Tribune
|
Publié le 10 Avril 2013

Combien y a-t-il de Français en Corée du Nord?

 

Par Johan Hufnagel

 

Les diplomates européens se demandent s'ils doivent évacuer leurs personnels. La France, qui n'a pas d'ambassade à Pyongyang, n'envisage pas pour l'instant le départ des ressortissants français présents sur place malgré l'escalade verbale.

 

Dans sa langue toute diplomatique, le quai d’Orsay dit prendre la situation en Corée du Nord «au sérieux» et demande «instamment» à Pyongyang de «s'abstenir de toute nouvelle provocation». Il faut dire que le régime de Kim Jong Un les multiplie. Il vient d’installer un deuxième missile de moyenne portée sur sa côte Est, alimentant les craintes d'un tir imminent, et averti qu'elle ne pouvait plus garantir la sécurité des missions diplomatiques à Pyongyang à compter du 10 avril en cas de conflit. Allant jusqu’à suggérer aux diplomates présents sur place de quitter le pays.

 

La France, qui n’entretient pas de relations diplomatiques avec la Corée du Nord — un des derniers pays de l’UE dans cette situation, après un début de normalisation engagé en 2009  —, a annoncé vendredi dans un communiqué qu’il n'était pas «envisagé à ce stade d'évacuer le personnel du Bureau français de coopération (deux agents) ni les ressortissants français qui travaillent pour les organisations non gouvernementales et les agences de l'ONU sur place».

 

Combien sont-ils justement, ces quelques Français présents dans le pays le plus hermétique du monde?

 

Outre les deux «agents» — un «directeur» et un «attaché linguistique» chargés de coopérer en «matière de diffusion et de relation culturelle», l’essentiel de la présence française que le quai d’Orsay qualifie de «marginale» travaille pour des organisations humanitaires. Selon Jean-Yves Troy, le directeur des opérations de l’ONG Première Urgence -Aide Médicale internationale, une des deux ONG françaises présentes en Corée du Nord, «il y a au maximum une petite trentaine de Français présents en Corée du Nord».

 

Son organisation, par le jeu des rotations et des vacances, n’est actuellement représentée que par une seule personne. Une autre ONG française, Triangle, basée à Lyon, compterait une poignée de Français.
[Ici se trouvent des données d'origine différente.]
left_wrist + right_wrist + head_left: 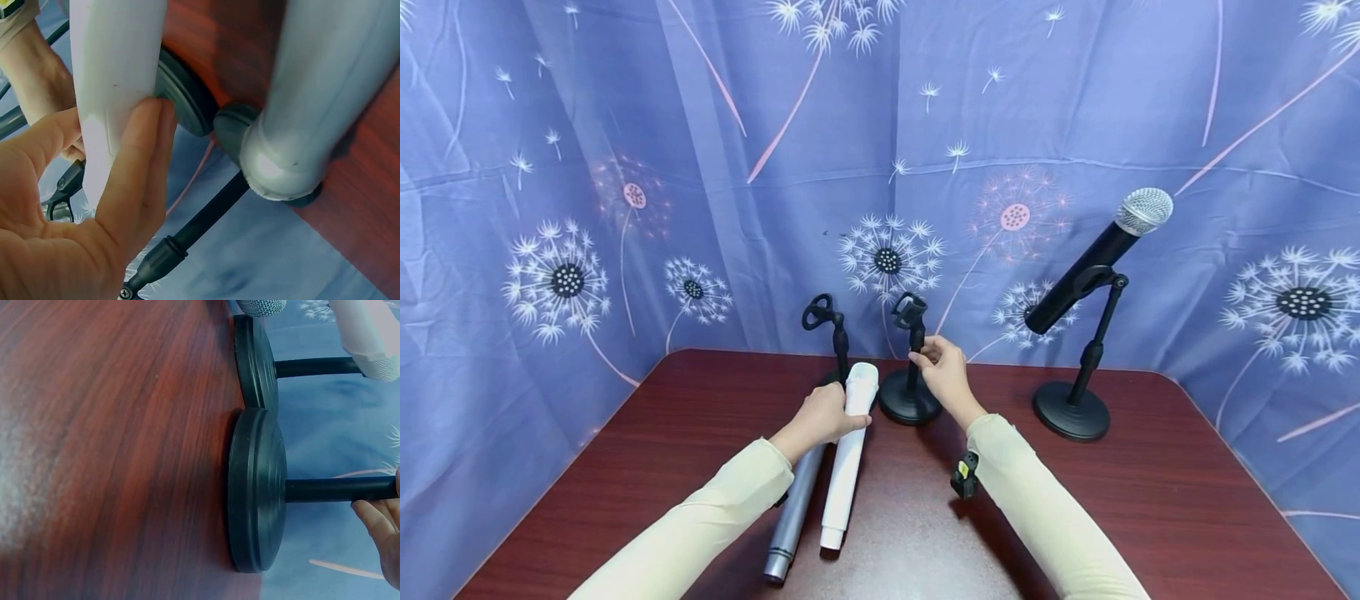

Et Handicap International Belgique compte aussi des Français dans son équipe, tout comme les divisions de l’ONU présente sur place. «On doit aussi trouver quelques personnes privées», ajoute Jean-Yves Troy.

 

Actuellement, ces Français sont tous à Pyongyang. Comme les 150 à 200 membres de la communauté humanitaire internationale, les Français ont rencontré vendredi 5 avril 2013 un officiel nord-coréen, qui leur a expliqué le point de vue du régime. Il s’est «inquiété pour la sécurité des ONG si la situation venait à dégénérer», et « a demandé de faire connaître, avant le 10 avril, les éventuels besoins pour organiser une évacuation-relocalisation ».

 

Les membres des organisations humanitaires ne sont pas pour l’instant inquiets de l’augmentation de la tension. Habitués au chantage exercé par les leaders nord-coréens successifs, les rares observateurs présents sur place remarquent juste que ce qui change avec Kim Jong Un, c’est que la rhétorique ne comprend pas de retour en arrière en vue d’obtenir une contrepartie: livraison de pétrole, de nourriture, etc., comme c’était le cas sous Kim Jong Il.

 

Mais si les motifs d’inquiétude sont réels — un jeune dictateur inconnu qui essaie de se positionner notamment vis-à-vis des militaires, un Premier ministre vu comme un homme d’ouverture remplacé, une présidente sud-coréenne claire sur ses intentions en cas de dérapage, beaucoup d’observateurs misent sur une détente après la fin des manœuvres conjointes des forces américaines, japonaises et sud-coréennes fin avril.

 

La seule chose, dit-on, qui pourrait faire changer la position des ONG de rester, serait des menaces directes sur les étrangers et le sentiment que le travail des humanitaires — déplacements et circuits financiers bloqués— devient encore plus difficile.